**To do:** An exact transcript is needed of the material below, beginning at the line that contains "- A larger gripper" and continuing through its last line; nothing else should appear.

━━━━━ Excerpted records ━━━━━

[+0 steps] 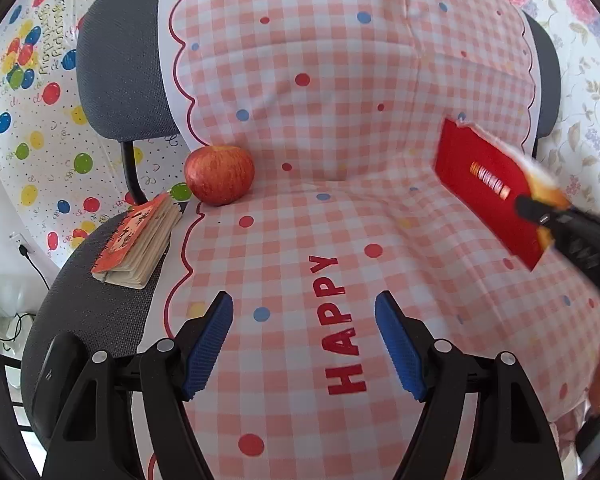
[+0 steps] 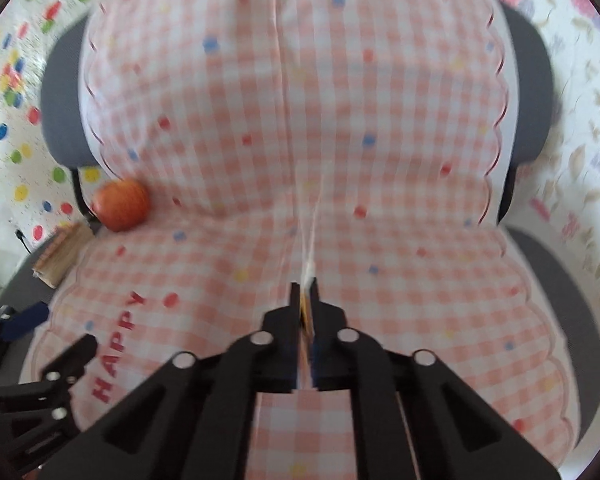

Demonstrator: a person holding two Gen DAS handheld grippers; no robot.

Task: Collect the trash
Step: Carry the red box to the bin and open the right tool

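My right gripper (image 2: 305,304) is pinched flat on the red wrapper (image 1: 488,184), its jaws pressed together with only the thin packet between them; from its own camera I see the packet edge-on, a pale sliver running forward out of the pads, which is why it looks like almost nothing there. From the left wrist view the same wrapper shows its broad red face with an orange printed strip, held by one corner at the right side of the chair and tilted, apparently lifted clear of the checked cloth (image 1: 340,120) rather than lying on it. I think I grip it by the edge because a flat, limp packet offers nothing else to grab, and a corner hold lets it hang free for carrying away. My left gripper (image 1: 304,344) hangs low over the seat with its blue pads (image 1: 210,344) spread wide and nothing between them, over the word HAPPY printed on the cloth; I judge it is kept open and ready for whatever comes next. The apple (image 1: 219,174) sits where seat meets backrest at the left, just beside a small spiral notebook (image 1: 136,240) on the bare grey seat (image 1: 92,304); neither looks like trash to me, so I leave them. No bin shows in either view.
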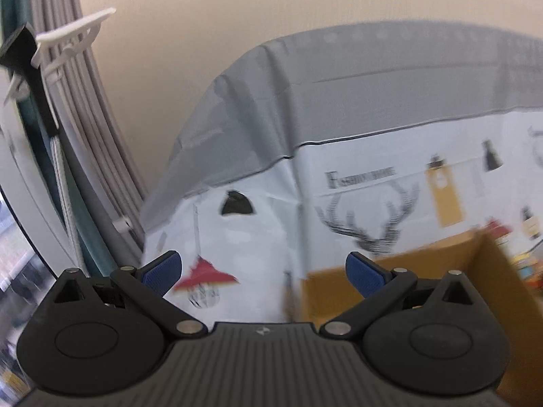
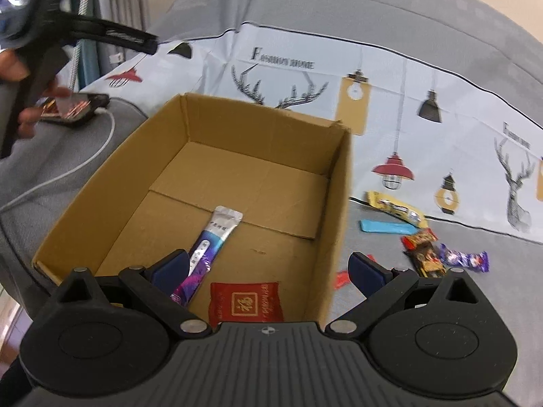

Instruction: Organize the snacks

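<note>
Left wrist view: left tool (image 1: 264, 273) at lower centre, blue pads spread wide, nothing between them. Behind it, table under a printed tablecloth (image 1: 339, 183) with antler, lamp and lettering motifs and a grey border. Corner of a cardboard box (image 1: 424, 271) at lower right, blurred; a few colourful snacks just beyond its right edge, too blurred to identify. Grey pleated curtain (image 1: 88, 108) along the left edge, with a white plastic hanger (image 1: 68, 37) at upper left.

Right wrist view: right tool (image 2: 268, 269) at lower centre, pads spread wide, gripping nothing, hovering over the near edge of the open cardboard box (image 2: 237, 129). Inside the box, on its floor: silver-and-purple stick sachet (image 2: 210, 240) lying diagonally at left, its lower end behind the left pad; red square packet (image 2: 246, 303) with a gold emblem near the bottom edge. On the cloth right of the box, outside it: yellow wrapper (image 2: 393, 207), blue strip (image 2: 387, 227) just below it, red-and-orange packet (image 2: 424, 251), purple candy wrapper (image 2: 465, 259) beside that, small red piece (image 2: 342, 278) close to the box wall. At upper left, the other tool's black handle in a hand (image 2: 20, 68). White cable (image 2: 85, 159) curving across grey cloth at left, running up to a dark phone-like object (image 2: 74, 108).
</note>
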`<action>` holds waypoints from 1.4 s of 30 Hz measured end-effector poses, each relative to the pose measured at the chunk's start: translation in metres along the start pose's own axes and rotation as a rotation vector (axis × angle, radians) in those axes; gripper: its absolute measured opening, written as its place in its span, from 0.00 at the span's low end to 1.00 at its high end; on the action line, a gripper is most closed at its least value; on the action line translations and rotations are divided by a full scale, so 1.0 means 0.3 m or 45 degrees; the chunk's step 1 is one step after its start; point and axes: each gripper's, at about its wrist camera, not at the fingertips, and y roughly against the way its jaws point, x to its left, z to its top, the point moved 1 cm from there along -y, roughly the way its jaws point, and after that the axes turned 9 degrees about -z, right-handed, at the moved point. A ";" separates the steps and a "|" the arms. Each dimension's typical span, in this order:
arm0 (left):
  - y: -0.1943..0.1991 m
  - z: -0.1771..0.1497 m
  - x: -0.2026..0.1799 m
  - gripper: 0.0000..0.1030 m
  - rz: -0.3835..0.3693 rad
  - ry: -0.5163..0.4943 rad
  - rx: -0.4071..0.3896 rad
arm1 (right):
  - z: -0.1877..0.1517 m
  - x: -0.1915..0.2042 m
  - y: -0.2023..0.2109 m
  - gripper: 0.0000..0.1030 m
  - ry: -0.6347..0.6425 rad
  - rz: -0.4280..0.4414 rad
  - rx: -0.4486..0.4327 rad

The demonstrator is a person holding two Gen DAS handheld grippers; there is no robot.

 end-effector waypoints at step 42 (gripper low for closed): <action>-0.261 -0.057 -1.171 1.00 -0.494 -0.339 0.721 | -0.503 -0.790 -0.417 0.48 -0.448 -0.288 0.294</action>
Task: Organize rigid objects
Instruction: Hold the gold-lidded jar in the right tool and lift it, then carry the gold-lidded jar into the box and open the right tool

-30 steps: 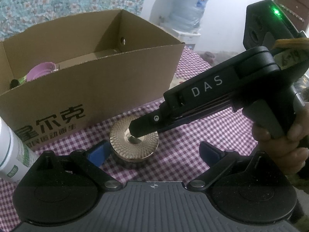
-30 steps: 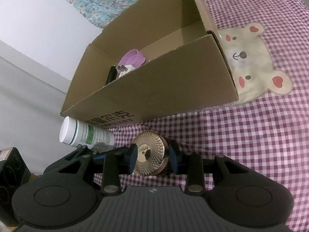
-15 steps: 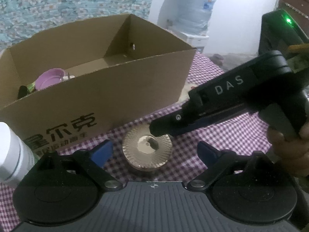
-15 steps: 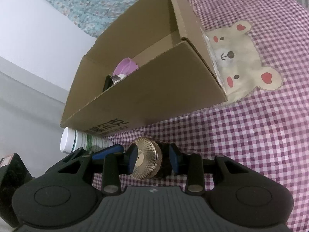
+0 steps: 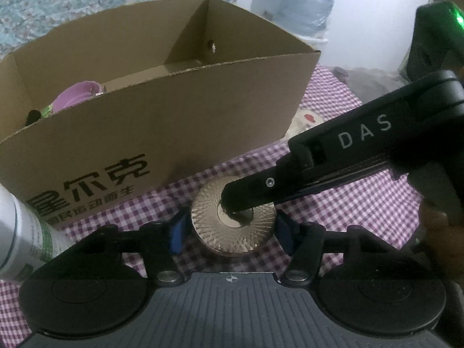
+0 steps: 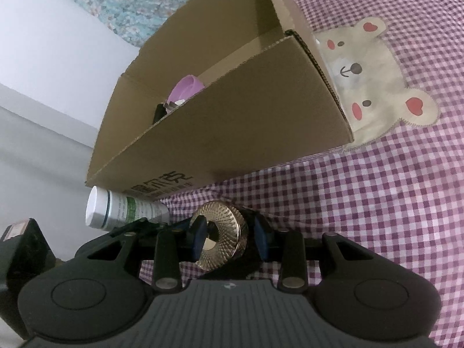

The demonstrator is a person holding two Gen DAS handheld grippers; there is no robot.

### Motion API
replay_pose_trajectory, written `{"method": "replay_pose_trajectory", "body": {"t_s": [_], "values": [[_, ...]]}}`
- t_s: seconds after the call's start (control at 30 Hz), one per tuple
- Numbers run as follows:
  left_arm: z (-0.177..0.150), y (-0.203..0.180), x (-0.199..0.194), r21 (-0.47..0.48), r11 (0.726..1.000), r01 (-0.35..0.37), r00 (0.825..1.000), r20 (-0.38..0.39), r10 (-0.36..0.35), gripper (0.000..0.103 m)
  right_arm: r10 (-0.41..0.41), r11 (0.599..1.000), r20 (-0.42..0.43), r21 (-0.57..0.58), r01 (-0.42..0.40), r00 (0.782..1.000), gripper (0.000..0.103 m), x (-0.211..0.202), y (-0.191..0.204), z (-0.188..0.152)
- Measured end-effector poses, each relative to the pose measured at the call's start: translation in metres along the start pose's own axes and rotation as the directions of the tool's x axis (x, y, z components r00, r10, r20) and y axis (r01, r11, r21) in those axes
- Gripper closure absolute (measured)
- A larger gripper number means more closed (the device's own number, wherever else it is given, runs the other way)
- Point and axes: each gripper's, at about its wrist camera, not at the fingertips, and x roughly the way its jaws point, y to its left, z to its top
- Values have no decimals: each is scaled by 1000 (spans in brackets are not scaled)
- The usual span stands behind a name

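A purple-and-white checked cloth point(image 6: 377, 217) with a stitched cartoon bear patch point(image 6: 374, 87) covers the surface ahead of the jaws and to their right. Beyond it hangs a teal floral fabric point(image 5: 87, 0), running behind the scene in both views. Past the jaws and to the right in the left wrist view, a large blue water jug point(image 5: 290, 5) stands against a plain white wall point(image 5: 377, 29). The right wrist view shows a pale wall point(image 6: 43, 43) to the left. Light is dim, even and indoor.
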Motion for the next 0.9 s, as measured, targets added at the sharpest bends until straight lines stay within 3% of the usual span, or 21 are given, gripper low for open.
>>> {"method": "replay_pose_trajectory", "body": {"t_s": [0.53,0.9], "values": [[4,-5,-11,-12,999,-29,1000,5,29,45,-16,1000,13,-10,16,1000,67,-7,7,-4],[4,-12,-43,-3,999,-43,998,55,43,45,-11,999,47,-36,12,999,67,-28,28,-11]]}}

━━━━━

**Written solution:**
- A larger gripper number means more closed (the device's own number, wherever else it is given, runs the other way)
- Point and axes: each gripper's, at about its wrist camera, not at the fingertips, and x roughly the way its jaws point, y to its left, z to its top
- Values have no decimals: each is scaled by 1000 (spans in brackets are not scaled)
- The usual span stands behind a name

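A purple-and-white checked cloth point(image 6: 377, 217) with a stitched cartoon bear patch point(image 6: 374, 87) covers the surface ahead of the jaws and to their right. Beyond it hangs a teal floral fabric point(image 5: 87, 0), running behind the scene in both views. Past the jaws and to the right in the left wrist view, a large blue water jug point(image 5: 290, 5) stands against a plain white wall point(image 5: 377, 29). The right wrist view shows a pale wall point(image 6: 43, 43) to the left. Light is dim, even and indoor.
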Motion for the next 0.9 s, as measured, targets added at the sharpest bends until straight lines stay within 3% of the usual span, or 21 are given, gripper low for open.
>>> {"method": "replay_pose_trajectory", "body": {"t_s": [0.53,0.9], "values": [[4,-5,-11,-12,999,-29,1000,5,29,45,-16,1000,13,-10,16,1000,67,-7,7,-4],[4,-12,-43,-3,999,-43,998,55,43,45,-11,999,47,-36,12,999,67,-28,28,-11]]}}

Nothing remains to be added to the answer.